Lieber Papa,
Seit letztem Sommer fühle ich mich immer wieder nicht wie ich selbst. In solchen Momenten beobachte ich mein Leben wie ein Fremder und frage mich, wo es mich wohl hintreiben wird. Es fällt mir schwer eine Zukunft zu planen, die mir wie ein ungreifbarer Traum und gleichzeitig unvermeidbarer, immer schneller auf mich zu rasender D-Zug vorkommt.
Meine Arbeit beim Film verhilft mir eben diesen Sorgen zu entweichen. Eine Produktion kann sich an manchen Tagen wie das einzige existierende Universum anfühlen, außerhalb dessen nichts anderes so wichtig sein kann als das die Szenen abgedreht und alle pünktlich nach Hause kommen. Die Flucht in ein solches parallel Universum verhilft mir dazu den D-Zug für eine Weile zu ignorieren. Doch dann findet auch dieses parallel Universum sein apokalyptisches Ende und die Fragmente, die nur durch seine Existenz zusammengehalten wurden, zersprengen in jegliche Richtungen, ihre alte Form nie wieder reproduzierbar. Eine Momentaufnahme die nur durch Photonen auf digitalen Sensoren Abbildung verschafft werden konnte.
In den letzten Monaten habe ich mir oft Gedanken über meinen Platz in diesem Universum was wir fühlenden Wesen Heim nennen dürfen. Dabei frage ich mich was ich erreichen kann, wem ich helfen kann und wie, was wirklich meine Stärken sind und ob sie mir dabei helfen können. Ob ich so bin wie ich es immer wollte oder ob ich alles anders erlebe und spüre als alle anderen tun. Ob ich so tief fühle oder so weit. Bis jetzt habe ich noch keine finale Antwort bekommen. Wahrscheinlich bedeutet das, dass dieses Universum nunmal mit Ungewissheit zu navigieren ist. Meine Freunde und Familie geben mir halt und ihre Landkarten. Manchen gebe ich nicht die Möglichkeit mir ihre Erfahrungen und Messungen zu Hand zu reichen, weil ich sie nicht enttäuschen will, wenn sie nicht in das Betriebssystem meiner Steuerkonsole passen.

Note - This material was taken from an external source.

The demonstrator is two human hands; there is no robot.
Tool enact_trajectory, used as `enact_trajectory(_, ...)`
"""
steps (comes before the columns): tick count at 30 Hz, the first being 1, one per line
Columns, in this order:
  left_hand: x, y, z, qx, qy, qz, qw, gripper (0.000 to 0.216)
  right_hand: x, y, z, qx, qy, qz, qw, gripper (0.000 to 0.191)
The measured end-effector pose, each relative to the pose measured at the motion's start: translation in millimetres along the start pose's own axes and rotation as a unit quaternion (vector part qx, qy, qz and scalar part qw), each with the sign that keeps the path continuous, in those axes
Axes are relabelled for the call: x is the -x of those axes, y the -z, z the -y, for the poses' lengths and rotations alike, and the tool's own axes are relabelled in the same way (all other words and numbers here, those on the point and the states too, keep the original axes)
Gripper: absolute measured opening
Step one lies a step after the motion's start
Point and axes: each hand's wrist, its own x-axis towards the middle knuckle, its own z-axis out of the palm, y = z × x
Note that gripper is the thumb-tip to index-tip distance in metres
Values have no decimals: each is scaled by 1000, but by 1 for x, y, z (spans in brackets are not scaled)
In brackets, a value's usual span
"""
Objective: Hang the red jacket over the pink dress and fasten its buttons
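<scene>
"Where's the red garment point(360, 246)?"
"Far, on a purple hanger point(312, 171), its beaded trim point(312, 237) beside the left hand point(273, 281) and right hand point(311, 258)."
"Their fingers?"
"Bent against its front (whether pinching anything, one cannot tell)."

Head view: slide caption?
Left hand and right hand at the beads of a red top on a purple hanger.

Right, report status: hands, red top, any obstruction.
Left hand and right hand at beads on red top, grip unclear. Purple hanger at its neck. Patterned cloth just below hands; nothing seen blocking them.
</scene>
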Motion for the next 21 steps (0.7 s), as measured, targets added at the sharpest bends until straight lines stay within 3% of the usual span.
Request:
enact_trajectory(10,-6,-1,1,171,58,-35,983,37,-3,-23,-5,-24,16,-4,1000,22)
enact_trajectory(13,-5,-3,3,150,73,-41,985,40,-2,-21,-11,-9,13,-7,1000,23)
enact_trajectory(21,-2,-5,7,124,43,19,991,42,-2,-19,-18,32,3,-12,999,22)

Da ich weiß wie ungetestet und teils unausgereift meine Protokolle sind, halte ich viele Menschen von meinen innersten Prozessoren fern. Die schützende Firewall hält vieles ab, da die dahinterliegenden Systeme schnell zu Tropfen beginnen würden. Eine alte Version des Systems lernte, sich nicht zu sehr von anderen Planeten im Sonnensystem abhängig zu machen, da sie auch in andere Galaxien verschwinden könnten. Das System baute so mehr Verknüpfungen in sich selbst. Ich weiß noch nicht ganz wie ich meine Firewall modifizieren kann ohne den gesamten Code neu zu schreiben. Auch diese Fragen haben bisher noch keine Antworten erhalten. Ich müsste glaube ich mal mit einem IT-Spezialisten sprechen…

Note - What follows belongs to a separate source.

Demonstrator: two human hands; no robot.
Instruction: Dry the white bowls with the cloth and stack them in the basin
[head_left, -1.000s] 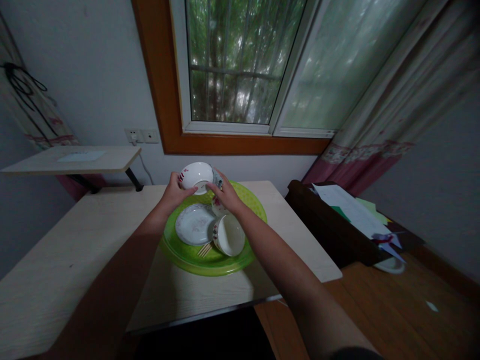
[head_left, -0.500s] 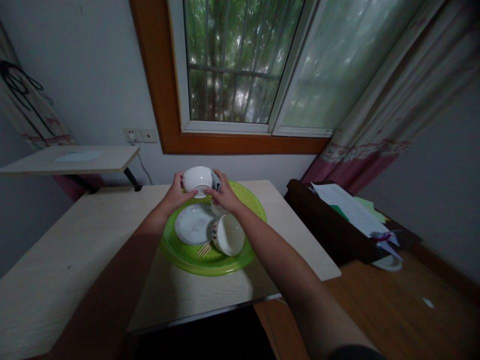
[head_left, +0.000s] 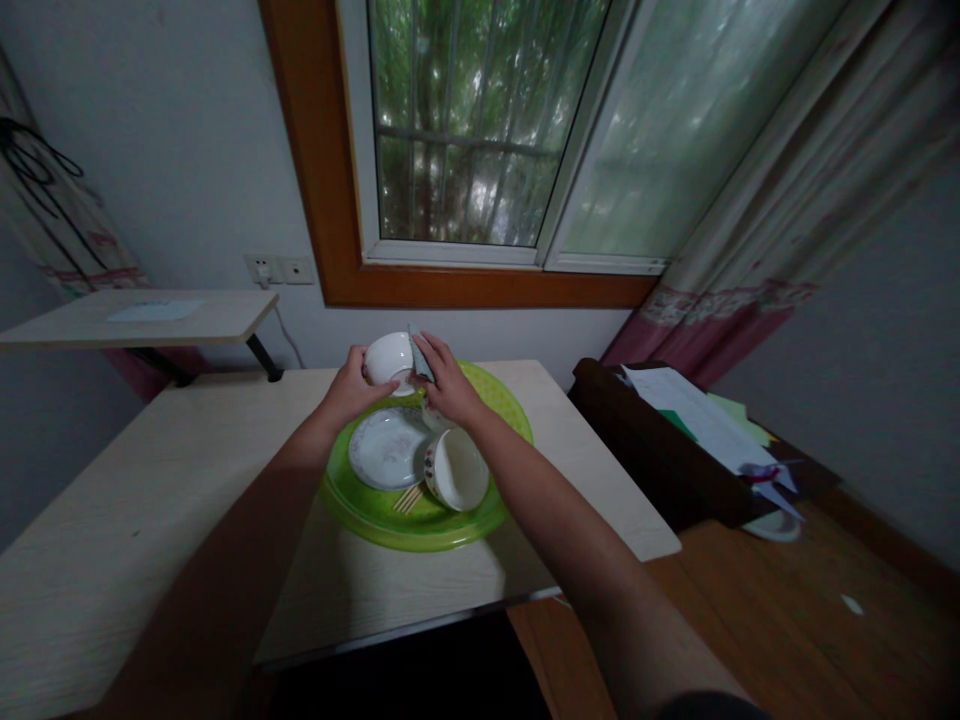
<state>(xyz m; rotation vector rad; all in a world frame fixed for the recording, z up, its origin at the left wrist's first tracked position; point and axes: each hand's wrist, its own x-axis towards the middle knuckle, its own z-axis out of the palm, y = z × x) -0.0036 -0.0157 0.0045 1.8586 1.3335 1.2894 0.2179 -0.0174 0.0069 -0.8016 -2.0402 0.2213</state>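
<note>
Above the far side of a green basin [head_left: 420,540], my left hand [head_left: 349,390] grips a white bowl [head_left: 388,360] by its left side. The bowl is tilted, with its base toward me. My right hand [head_left: 448,385] is closed on a grey-green cloth [head_left: 420,362], pressed against the bowl's right side. Inside the basin a white plate [head_left: 386,450] lies at the left. A second bowl [head_left: 459,470] with a patterned outside rests on its side at the right. Another patterned piece sits behind it, mostly hidden by my right hand. Several chopsticks [head_left: 409,498] lie near the front.
The basin stands on a pale wooden table [head_left: 195,480]. A raised shelf [head_left: 187,325] with a paper on it is at the left back. A window [head_left: 480,150] lies ahead. To the right, papers [head_left: 690,410] lie on a dark brown box-like piece [head_left: 637,450] beside a wooden floor.
My right hand and the cloth have shifted slightly along the bowl's right side, and more of the cloth now shows above the rim. My left hand keeps its grip.
</note>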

All das nur um zu sagen: Ich hab dich ganz doll lieb und ich vermisse dich als meinen Papa. Ich weiß nur nicht wie ich meinem Papa sagen soll, dass ich damals nicht verstehen konnte warum er einfach weg war und dann wieder da… und wie ich meinem Kopf und Herz sagen soll, dass das nicht immer so ist und dass das auch nicht heißt das ein Mensch der einmal nicht mehr da ist nicht auch wiederkommen kann. Dass es nicht schlimm ist wenn die Prozessoren Tropfen, es gibt ja Zewa.
Ich freue mich, dass du vor fast 3 Jahren noch einmal Papa werden durftest. Ich hoffe euch und Lee geht es gut und ihr habt viele neue Erlebnisse und macht ganz viele Erinnerungen. Ich wünsche euch ganz viel Freude, beim neu erleben und entdecken des Universums mit der „neu“ dazugestoßenen Astronautin. Ich weiß nur nicht, ob ich im Moment Teil von der Expeditionsreise sein kann.
Für mich eröffnet sich in den kommenden Monaten auch wieder ein neues Sonnensystem: die Freie Universität Berlin. Da werd ich dann zum Master of Disaster ausgebildet. Mit hoffentlich ein paar mehr hilfreichen Messdaten des bekannten Universums.